At this juncture, the only thing we can trust is price. Irrespective of the fundamental driver, a barrel of oil is sold for a certain charge at a particular moment in time. Right now, we can only attempt to analyze what folks are prepared to pay for oil — having consumed all the known and unknown fundamentals and headlines — and where the price might go based on its trajectory.
Of course, something unexpected could change where the value of oil heads next, but we’re not prophets, we just consider the odds.
Thus, from a risk-reward perspective, a contrarian position is extremely attractive. The price is fluctuating around $1 below yesterday’s low, its lowest in 18 years. On the other hand, the range’s top is aiming at the $30 level. And at this stage, anything could move prices violently.

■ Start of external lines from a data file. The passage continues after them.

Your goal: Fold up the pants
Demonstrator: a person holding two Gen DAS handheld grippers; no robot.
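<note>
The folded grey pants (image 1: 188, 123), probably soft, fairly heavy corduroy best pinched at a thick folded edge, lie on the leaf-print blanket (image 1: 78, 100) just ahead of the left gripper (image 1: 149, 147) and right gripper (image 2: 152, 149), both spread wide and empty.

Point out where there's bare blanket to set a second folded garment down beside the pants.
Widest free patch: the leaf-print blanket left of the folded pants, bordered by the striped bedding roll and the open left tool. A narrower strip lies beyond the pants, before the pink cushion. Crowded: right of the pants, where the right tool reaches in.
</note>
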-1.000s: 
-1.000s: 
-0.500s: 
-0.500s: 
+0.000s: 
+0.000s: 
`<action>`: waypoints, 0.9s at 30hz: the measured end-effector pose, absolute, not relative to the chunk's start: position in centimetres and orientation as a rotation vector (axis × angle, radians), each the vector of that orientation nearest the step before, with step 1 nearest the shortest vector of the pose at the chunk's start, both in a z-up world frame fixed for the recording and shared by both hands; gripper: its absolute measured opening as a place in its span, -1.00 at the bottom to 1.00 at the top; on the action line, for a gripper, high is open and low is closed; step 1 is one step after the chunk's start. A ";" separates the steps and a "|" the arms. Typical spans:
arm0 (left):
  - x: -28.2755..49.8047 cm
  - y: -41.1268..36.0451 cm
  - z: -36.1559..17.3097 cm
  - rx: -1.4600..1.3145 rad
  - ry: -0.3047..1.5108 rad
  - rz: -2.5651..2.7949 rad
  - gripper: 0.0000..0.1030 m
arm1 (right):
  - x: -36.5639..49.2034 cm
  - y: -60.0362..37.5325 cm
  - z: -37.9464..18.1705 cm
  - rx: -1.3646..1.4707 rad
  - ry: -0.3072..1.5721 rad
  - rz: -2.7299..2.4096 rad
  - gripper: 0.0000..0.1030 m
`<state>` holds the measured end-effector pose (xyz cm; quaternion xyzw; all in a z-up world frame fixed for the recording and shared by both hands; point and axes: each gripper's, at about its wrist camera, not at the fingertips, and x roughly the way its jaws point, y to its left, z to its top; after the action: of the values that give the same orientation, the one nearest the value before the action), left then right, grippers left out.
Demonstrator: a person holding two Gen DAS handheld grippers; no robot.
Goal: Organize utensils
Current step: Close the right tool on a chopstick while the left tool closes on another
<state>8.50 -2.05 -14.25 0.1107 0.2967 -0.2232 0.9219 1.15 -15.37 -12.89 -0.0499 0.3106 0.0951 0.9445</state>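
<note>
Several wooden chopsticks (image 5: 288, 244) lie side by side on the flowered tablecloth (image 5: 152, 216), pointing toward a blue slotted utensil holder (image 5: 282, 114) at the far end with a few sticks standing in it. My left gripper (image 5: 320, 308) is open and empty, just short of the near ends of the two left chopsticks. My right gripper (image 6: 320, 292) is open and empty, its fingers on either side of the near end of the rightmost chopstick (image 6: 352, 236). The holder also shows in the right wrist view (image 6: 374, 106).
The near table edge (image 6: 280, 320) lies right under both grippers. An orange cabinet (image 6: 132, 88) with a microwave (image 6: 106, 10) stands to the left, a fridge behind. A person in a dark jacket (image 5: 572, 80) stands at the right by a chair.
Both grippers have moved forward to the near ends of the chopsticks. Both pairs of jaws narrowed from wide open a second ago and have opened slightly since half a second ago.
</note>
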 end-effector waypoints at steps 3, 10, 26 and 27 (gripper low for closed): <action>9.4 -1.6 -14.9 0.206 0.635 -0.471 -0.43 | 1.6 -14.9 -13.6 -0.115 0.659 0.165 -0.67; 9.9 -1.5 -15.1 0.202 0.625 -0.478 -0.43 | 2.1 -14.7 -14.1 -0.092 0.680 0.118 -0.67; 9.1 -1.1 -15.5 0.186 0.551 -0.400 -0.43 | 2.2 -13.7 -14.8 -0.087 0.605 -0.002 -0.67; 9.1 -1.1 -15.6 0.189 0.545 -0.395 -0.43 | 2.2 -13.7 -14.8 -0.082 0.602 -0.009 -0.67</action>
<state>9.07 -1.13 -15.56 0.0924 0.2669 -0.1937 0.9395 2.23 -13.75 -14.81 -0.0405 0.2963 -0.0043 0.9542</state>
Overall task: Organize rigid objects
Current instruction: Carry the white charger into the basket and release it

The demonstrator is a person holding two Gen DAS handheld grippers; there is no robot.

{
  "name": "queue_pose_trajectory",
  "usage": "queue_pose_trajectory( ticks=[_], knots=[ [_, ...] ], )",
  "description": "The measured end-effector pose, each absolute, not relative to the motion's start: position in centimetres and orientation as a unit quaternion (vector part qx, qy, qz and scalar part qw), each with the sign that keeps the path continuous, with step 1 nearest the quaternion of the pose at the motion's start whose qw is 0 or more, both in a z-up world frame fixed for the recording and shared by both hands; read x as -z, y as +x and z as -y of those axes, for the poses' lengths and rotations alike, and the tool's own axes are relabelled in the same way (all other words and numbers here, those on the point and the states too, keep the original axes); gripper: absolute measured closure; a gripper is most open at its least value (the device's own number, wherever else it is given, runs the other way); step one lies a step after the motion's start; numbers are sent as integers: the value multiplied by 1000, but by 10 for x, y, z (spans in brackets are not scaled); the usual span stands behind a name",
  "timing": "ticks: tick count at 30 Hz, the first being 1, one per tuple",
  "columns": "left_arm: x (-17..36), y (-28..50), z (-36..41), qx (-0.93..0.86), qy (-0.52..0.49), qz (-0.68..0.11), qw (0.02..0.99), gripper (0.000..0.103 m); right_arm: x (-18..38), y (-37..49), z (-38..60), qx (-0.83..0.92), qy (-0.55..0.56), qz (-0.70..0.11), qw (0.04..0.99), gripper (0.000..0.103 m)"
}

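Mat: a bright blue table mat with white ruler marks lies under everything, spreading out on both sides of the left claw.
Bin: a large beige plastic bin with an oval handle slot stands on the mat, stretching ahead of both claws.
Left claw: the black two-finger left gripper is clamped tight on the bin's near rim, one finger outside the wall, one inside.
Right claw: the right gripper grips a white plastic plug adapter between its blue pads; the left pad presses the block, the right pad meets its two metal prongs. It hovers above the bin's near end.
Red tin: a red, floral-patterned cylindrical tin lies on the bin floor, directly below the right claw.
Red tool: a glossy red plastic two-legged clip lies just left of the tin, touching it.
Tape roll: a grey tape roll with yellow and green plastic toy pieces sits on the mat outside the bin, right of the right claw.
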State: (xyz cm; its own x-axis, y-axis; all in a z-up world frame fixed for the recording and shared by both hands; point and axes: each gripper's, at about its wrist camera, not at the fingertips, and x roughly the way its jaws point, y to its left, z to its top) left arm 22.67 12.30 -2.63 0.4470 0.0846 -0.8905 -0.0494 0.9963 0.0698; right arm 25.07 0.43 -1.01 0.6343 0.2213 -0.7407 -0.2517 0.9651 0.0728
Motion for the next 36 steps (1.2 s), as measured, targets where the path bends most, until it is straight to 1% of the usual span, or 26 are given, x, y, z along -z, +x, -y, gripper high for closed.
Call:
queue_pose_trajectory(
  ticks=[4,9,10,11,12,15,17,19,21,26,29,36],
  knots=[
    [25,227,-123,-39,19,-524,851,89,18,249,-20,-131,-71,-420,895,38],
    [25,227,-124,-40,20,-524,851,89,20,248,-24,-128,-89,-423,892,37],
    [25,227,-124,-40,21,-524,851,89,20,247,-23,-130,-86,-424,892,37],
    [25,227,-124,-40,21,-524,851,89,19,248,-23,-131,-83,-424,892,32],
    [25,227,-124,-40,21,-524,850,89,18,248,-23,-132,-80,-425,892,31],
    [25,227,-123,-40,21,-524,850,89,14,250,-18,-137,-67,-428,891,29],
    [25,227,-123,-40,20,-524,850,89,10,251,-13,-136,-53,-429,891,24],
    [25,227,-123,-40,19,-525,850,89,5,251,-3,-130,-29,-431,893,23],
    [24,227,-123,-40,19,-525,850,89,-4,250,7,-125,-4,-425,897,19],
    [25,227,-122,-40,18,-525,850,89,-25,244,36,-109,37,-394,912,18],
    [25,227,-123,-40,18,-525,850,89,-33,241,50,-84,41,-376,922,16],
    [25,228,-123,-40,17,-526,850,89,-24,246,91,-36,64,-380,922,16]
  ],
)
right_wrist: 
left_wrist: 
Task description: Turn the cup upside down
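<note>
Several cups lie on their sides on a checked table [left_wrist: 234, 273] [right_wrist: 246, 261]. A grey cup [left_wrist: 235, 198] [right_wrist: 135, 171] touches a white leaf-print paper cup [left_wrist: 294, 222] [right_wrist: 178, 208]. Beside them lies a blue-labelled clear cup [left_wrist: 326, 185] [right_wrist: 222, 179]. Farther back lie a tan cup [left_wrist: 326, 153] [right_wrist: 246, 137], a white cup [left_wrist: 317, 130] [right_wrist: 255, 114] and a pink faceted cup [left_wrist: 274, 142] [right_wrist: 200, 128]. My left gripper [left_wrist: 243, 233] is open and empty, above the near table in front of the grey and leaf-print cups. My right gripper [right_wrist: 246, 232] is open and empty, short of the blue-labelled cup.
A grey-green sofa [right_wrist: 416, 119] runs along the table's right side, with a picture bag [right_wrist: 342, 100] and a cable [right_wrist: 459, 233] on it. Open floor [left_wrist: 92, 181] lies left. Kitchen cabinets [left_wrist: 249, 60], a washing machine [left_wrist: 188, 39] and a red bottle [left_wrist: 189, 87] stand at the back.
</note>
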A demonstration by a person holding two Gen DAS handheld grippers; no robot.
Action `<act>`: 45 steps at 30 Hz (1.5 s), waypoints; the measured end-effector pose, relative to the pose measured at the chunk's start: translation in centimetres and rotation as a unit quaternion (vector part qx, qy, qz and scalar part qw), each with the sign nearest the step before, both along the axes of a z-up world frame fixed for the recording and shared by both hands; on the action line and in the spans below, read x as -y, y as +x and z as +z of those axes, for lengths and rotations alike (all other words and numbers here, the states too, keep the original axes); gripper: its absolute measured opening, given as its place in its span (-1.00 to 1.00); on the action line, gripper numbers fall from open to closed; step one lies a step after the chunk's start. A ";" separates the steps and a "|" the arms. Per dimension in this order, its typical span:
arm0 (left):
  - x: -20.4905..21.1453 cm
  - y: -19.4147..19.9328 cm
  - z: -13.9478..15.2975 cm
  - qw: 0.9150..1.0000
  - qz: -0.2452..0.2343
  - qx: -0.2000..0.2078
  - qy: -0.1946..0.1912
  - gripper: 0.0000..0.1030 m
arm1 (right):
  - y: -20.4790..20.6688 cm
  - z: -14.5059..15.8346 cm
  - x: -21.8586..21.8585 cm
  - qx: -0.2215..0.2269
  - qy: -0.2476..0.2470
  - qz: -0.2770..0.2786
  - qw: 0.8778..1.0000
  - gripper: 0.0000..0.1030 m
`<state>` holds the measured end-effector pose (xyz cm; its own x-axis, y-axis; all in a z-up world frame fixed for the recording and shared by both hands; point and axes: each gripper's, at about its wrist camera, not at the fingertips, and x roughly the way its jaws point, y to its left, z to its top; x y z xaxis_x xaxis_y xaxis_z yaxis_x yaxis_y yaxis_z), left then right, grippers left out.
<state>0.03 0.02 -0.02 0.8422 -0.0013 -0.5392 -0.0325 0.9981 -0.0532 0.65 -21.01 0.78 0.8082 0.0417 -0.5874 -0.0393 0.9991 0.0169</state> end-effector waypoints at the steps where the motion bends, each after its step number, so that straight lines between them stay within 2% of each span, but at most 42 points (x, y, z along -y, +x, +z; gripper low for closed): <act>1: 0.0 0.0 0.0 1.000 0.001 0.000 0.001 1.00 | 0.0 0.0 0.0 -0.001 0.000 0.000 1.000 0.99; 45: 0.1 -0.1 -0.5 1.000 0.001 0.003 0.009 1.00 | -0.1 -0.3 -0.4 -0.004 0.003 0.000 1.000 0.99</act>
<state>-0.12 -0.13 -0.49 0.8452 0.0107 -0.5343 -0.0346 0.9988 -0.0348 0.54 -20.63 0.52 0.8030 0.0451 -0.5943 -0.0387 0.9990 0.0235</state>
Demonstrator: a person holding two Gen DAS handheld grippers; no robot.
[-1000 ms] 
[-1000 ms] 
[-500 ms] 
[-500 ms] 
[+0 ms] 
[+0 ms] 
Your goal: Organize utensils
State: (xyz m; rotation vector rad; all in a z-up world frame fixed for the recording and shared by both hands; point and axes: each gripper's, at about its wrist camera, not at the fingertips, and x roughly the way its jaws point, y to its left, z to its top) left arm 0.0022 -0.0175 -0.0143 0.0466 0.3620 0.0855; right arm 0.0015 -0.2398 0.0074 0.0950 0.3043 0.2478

We expect comments such as we’re delusional, because of A, B or C. As if we’re not aware of the same reasons as everyone else. We also remember the scoffing that ensued when we predicted oil would fall from $60 to $50, then to $40 and finally to $20.
Of course, we don't know if oil will bounce. But, we do know that when all the bad news in the world hasn’t been able to drag an asset lower, then everything seems to be priced in — which in turn allows for a move in the opposite direction.
Should we see a fantastic scenario in which oil rises above $30, this would complete a bottom. Naturally, if prices fall, significantly — in price depth and time, according to various risk levels — below $20, we will reverse our outlook. But for now, we feel comfortable entertaining a contrarian long position.
Conservative traders would wait either for a bottom, with a close above $30, or a close below $20, employing a minimum 3% price penetration and a 3-day period in which prices remain within the breakout, preferably including a weekend close.
Moderate traders may enter a long position, if prices produce a long green candle above $20, or short after a long red candle below $20, with at least a 2% filter and 2-day period maintaining the breakout. Then, they’d have to work out the correct entry, stop-loss (that may slip) to provide a justifiable risk-reward ratio.
Aggressive traders may risk a long position at will, providing they first work out a trading plan they can stick to.
Note: This is just a sample. Not every sample is for every trader, nor is every sample expected to win. Traders take multiple trades according to myriad scenarios within a cohesive trading strategy. This sample is simply meant to demonstrate the key components required of viable trading plan. Feel free to change it according to your personal needs. For example, moving the stop-loss to $19.50 — while keeping the same target — doubles the risk-reward ratio, while it increases the possibility of being whipsawed.